О, как я пел во все горло, когда узнал, что уезжаю к маме, что она не просто приедет, побудет и уедет до следующего дня свидания. А мы вместе, взявшись за руки и не оборачиваясь, покинем навсегда это ужасное место. «Мы будем жить вместе, – проговаривал про себя множество раз и не верил до конца, что так и будет». Я тысячу, нет – миллион – раз, мечтал об этом и представлял, как обниму ее и не отпущу.
Вдоволь наоравшись песен – так у меня радостные эмоции лезли наружу, через искусство – я пошел считать часы до самого радостного события в моей жизни. Вдруг я осознал, что недавние события напрямую связаны с моей свободой. Незадолго до того, как мне сообщили, что для меня скоро все закончится, в колонию начали прибывать новенькие. Раньше это было не так часто и не в таком количестве. Теперь же руководство колонии все наши кровати превратило в двухъярусные. Из двух обычных солдатских пружинных кроватей, сваривали новые спальные места для детей. При сварке использовали карбид, поэтому вонь стояла ужасная, белые потеки везде по территории возле бараков.

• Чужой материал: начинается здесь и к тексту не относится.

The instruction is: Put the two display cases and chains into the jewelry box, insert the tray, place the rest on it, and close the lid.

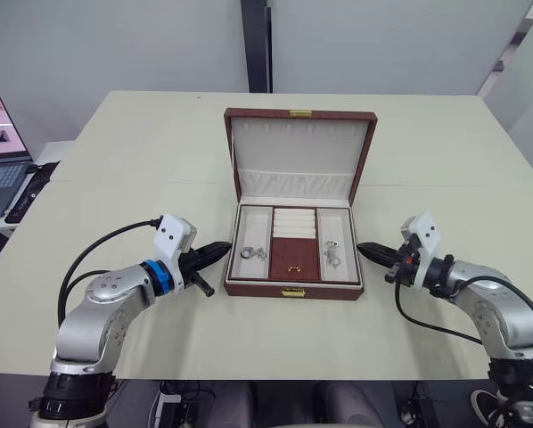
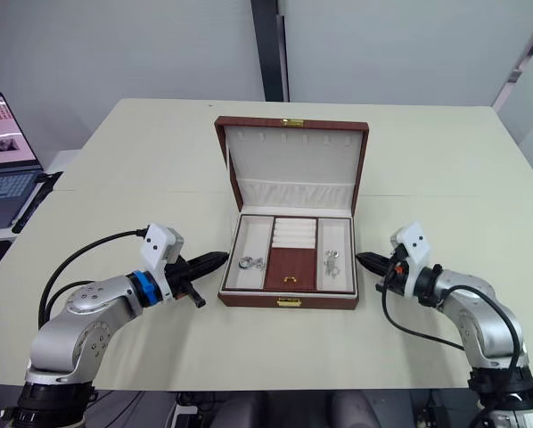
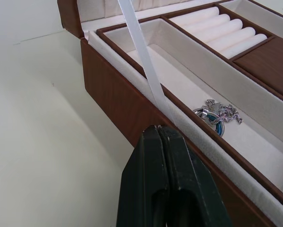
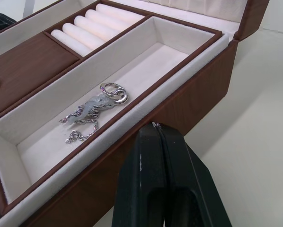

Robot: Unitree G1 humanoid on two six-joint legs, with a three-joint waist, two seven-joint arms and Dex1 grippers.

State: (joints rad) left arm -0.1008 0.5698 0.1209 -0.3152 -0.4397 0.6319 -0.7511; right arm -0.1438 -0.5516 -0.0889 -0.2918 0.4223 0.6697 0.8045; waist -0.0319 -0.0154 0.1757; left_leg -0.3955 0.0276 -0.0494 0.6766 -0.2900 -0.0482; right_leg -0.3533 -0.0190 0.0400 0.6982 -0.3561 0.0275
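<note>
Both grippers closed and empty, left gripper [image 1: 220,251] and right gripper [image 1: 366,251] flanking open jewelry box [image 1: 295,287], tray [image 1: 295,244] inserted.

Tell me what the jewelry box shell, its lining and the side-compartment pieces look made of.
Jewelry box shell: reddish-brown wood or wood-look veneer, faint grain, satin sheen. Lining: cream fabric, probably velvet or suede-like, matte and soft-edged. Left piece and right piece: silvery metal chain and rings, glinting; alloy unclear.

Pale table [image 1: 115,160], open jewelry box [image 1: 295,287] at centre
</note>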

Детей поступало много, и каждый из них рассказывал свою историю о том, как попал в это место. Одна история была страшнее другой. Поэтому, поняв, чему я должен быть благодарен, я расстроился. Я знал, что ждет всех этих детей. Я прожил здесь четыре года, но моя мама жива, и она приезжала ко мне и заберет меня буквально через пару дней домой. А слушая истории новеньких, я понимал, что уже никто и никогда их не навестит, и мечтать, что родители их заберут, они не смогут. У них забрали даже эти мечты.
Глава 10
Детство
Когда мама меня забрала, она уже занимала должность завуча младших классов, вела свой класс начальной школы и все так же преподавала литературу в старших. В первой половине дня обучала малышей, а во второй – старшеклассников, плюс занималась организационной работой школы.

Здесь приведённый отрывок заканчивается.